Detailed mathematical approach

Problem Summary

The puzzle is governed by three step sizes

$s_0=\frac{1}{a},\qquad s_1=\frac{1}{b},\qquad s_2=\frac{1}{\sqrt{c}},$

applied cyclically to a point on the unit interval. For each triple \(9 \le a < b < c\), we seek the least positive number of steps \(T(a,b,c)\) for which the full three-phase system is synchronized again. The overall quantity is

$\sum_{9\le a < b < c \le n} T(a,b,c).$

A brute-force simulation is hopeless because the synchronization time can be very large, so the solution converts the continuous process into a finite automaton and then solves the resulting congruence conditions exactly.

Mathematical Approach

The key observation is that each phase uses the same piecewise map with a different step size. For \(0<s<1\), define

$\Phi_s(x)=\begin{cases} 1-x, & 0\le x < s,\\ x-s, & s\le x < 1. \end{cases}$

The dynamics applies \(\Phi_{s_0}\), then \(\Phi_{s_1}\), then \(\Phi_{s_2}\), and repeats this three-phase cycle forever.

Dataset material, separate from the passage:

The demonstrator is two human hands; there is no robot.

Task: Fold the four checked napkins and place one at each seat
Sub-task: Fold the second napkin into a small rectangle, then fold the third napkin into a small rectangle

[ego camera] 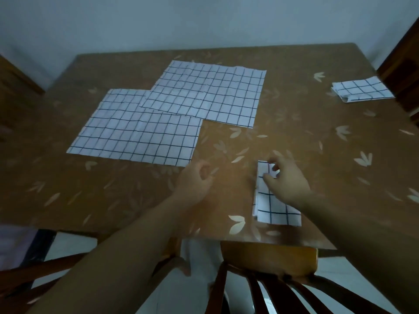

Each branch either reflects the interval orientation or preserves it, so every transition naturally carries one binary flip bit.

Step 1: Turn the Continuous Process into a State Graph

In each phase, the relevant breakpoints are the discontinuity \(s_\phi\), the endpoint \(0\), and all of their backward images under earlier phases. Once those breakpoints are known, every open interval between consecutive breakpoints behaves uniformly: every point in that interval goes to the same next interval and experiences the same orientation change.

Therefore one state is simply

$\text{state}=(\text{phase},\ \text{interval}).$

Because every state has exactly one successor, the entire system becomes a directed graph in which every component eventually lies on a cycle. The whole problem is then reduced to analyzing those cycles and determining when their orientation constraints can hold simultaneously.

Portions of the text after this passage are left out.